→ **Work required**: Transcribe all of the data exactly. Images stay out.

→ **Source material**:

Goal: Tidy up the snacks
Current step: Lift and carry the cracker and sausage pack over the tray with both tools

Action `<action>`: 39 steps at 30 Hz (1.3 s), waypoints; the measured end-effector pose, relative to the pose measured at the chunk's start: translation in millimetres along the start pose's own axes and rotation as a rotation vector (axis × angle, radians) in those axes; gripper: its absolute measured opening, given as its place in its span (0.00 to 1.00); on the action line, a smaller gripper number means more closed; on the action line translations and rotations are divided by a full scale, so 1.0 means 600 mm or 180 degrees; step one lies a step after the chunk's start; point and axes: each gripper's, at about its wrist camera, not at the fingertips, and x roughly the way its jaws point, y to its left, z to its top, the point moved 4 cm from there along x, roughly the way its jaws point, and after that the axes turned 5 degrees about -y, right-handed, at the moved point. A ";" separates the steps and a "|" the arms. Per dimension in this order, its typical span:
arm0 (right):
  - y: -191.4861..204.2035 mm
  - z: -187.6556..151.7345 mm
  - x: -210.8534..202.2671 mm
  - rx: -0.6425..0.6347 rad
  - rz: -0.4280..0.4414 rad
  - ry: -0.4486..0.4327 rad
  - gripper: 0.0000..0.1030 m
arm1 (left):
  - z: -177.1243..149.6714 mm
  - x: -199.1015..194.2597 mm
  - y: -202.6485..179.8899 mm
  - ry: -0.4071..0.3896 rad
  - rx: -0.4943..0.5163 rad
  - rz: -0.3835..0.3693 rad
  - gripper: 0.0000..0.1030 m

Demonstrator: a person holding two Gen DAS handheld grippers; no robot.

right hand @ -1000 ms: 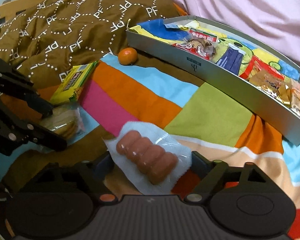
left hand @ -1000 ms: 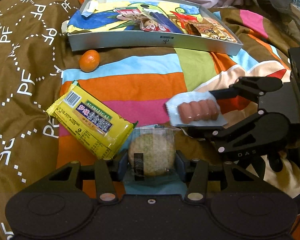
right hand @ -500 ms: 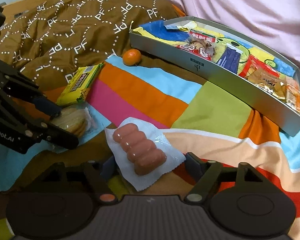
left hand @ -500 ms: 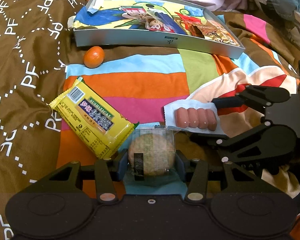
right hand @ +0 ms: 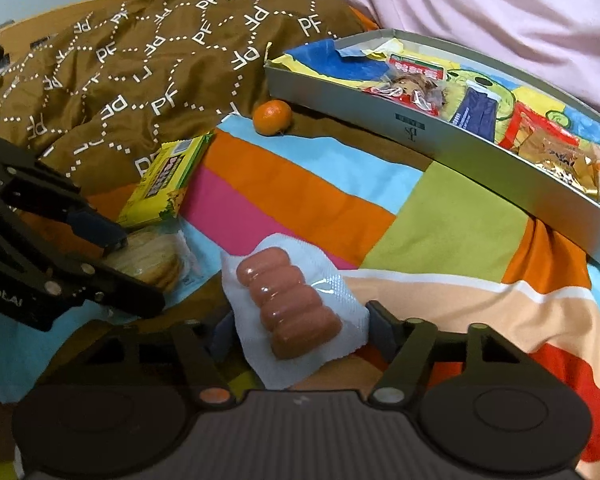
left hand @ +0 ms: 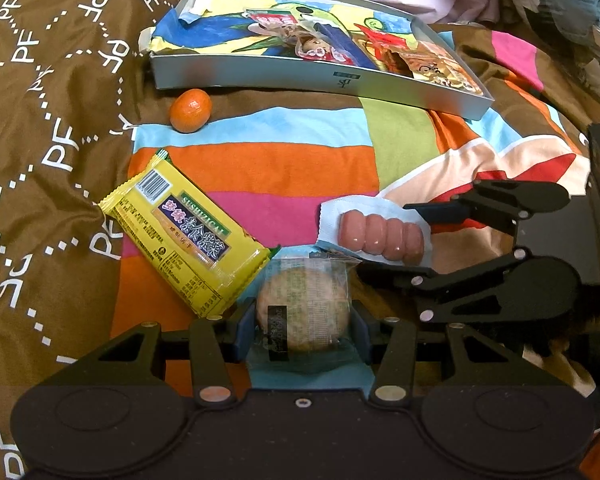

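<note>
- The left tongs (left hand: 304, 322) are pinching a round biscuit in a clear wrapper (left hand: 303, 316), one blue pad pressing on each side of it, low over the striped blanket (left hand: 268, 172) on the bed.
- The right tongs (right hand: 296, 330) are sitting around a sealed pack of small sausages (right hand: 288, 304); their jaws have just been closing, with the pack lying between them. The right pad is meeting the pack's pale edge, while the left pad is mostly hidden behind the wrapper, so I cannot tell whether the pack is truly being squeezed.
- In the left wrist view the sausage pack (left hand: 380, 234) is lying just right of the biscuit, with the right tongs (left hand: 424, 240) reaching in from the right.
- A yellow packet of biscuits (left hand: 188, 232) is lying slantwise just left of the round biscuit, its near corner touching the left pad.
- A small orange (left hand: 191, 110) is resting on the blanket, just in front of the grey tray's left end.
- The grey tray (left hand: 260, 78) is sitting at the far side of the blanket, holding several snack packets (left hand: 312, 38) on a colourful lining.
- A brown quilt with white lettering (left hand: 52, 120) is lying bunched along the left.
</note>
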 end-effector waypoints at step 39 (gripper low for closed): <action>0.021 0.044 -0.087 -0.0844 -0.1470 -0.0717 0.43 | 0.122 -0.029 -0.024 -0.0803 -0.0246 0.0257 0.49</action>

→ **Answer for this exercise**:
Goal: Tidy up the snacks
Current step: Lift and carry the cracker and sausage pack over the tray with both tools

Action `<action>`: 39 steps at 30 Hz (1.3 s), waypoints; the measured end-effector pose, relative to the pose measured at the chunk's start: translation in millimetres along the start pose's own axes and rotation as a rotation vector (axis × angle, radians) in those axes; gripper: its absolute measured opening, given as its place in its span (0.00 to 1.00); on the action line, a smaller gripper number means more closed; on the action line translations and rotations are divided by a full scale, so 1.0 means 600 mm or 180 degrees; step one lies a step after the chunk's start; point and axes: each gripper's, at about its wrist camera, not at the fingertips, and x roughly the way its jaws point, y to its left, z to its top, the point moved 4 cm from there along x, roughly the way its jaws point, and after that the axes turned 5 degrees about -y, right-handed, at the moved point. A ";" separates the steps and a "|" the arms. Per dimension in this order, its typical span:
arm0 (right):
  - y: -191.4861..204.2035 mm
  - z: -187.6556..151.7345 mm
  - x: -210.8534..202.2671 mm
  - rx: -0.6425..0.6347 rad
  - rz: -0.4280..0.4414 rad
  - ry: -0.4486..0.4327 rad
  - gripper: 0.0000..0.1030 m
arm1 (left):
  - z: -177.1243..149.6714 mm
  - x: -199.1015..194.2597 mm
  - y: -202.6485..179.8899 mm
  - ry: -0.4071..0.3896 rad
  - rx: -0.4943..0.5163 rad
  - rz: -0.3835..0.3693 rad
  - gripper: 0.0000..0.1030 m

Demonstrator: a person holding two Gen DAS handheld grippers; no robot.

right hand @ -1000 ms: 
left hand @ -1000 ms: 
right hand @ -500 ms: 
left hand @ -500 ms: 
right hand @ +0 ms: 
left hand @ +0 ms: 

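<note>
- The left tongs (left hand: 304, 322) are pinching a round biscuit in a clear wrapper (left hand: 303, 316), one blue pad pressing on each side of it, low over the striped blanket (left hand: 268, 172) on the bed.
- The right tongs (right hand: 296, 330) are sitting around a sealed pack of small sausages (right hand: 288, 304); their jaws have just been closing, with the pack lying between them. The right pad is meeting the pack's pale edge, while the left pad is mostly hidden behind the wrapper, so I cannot tell whether the pack is truly being squeezed.
- In the left wrist view the sausage pack (left hand: 380, 234) is lying just right of the biscuit, with the right tongs (left hand: 424, 240) reaching in from the right.
- A yellow packet of biscuits (left hand: 188, 232) is lying slantwise just left of the round biscuit, its near corner touching the left pad.
- A small orange (left hand: 191, 110) is resting on the blanket, just in front of the grey tray's left end.
- The grey tray (left hand: 260, 78) is sitting at the far side of the blanket, holding several snack packets (left hand: 312, 38) on a colourful lining.
- A brown quilt with white lettering (left hand: 52, 120) is lying bunched along the left.
</note>
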 end-effector waypoints at step 39 (gripper low for closed): <action>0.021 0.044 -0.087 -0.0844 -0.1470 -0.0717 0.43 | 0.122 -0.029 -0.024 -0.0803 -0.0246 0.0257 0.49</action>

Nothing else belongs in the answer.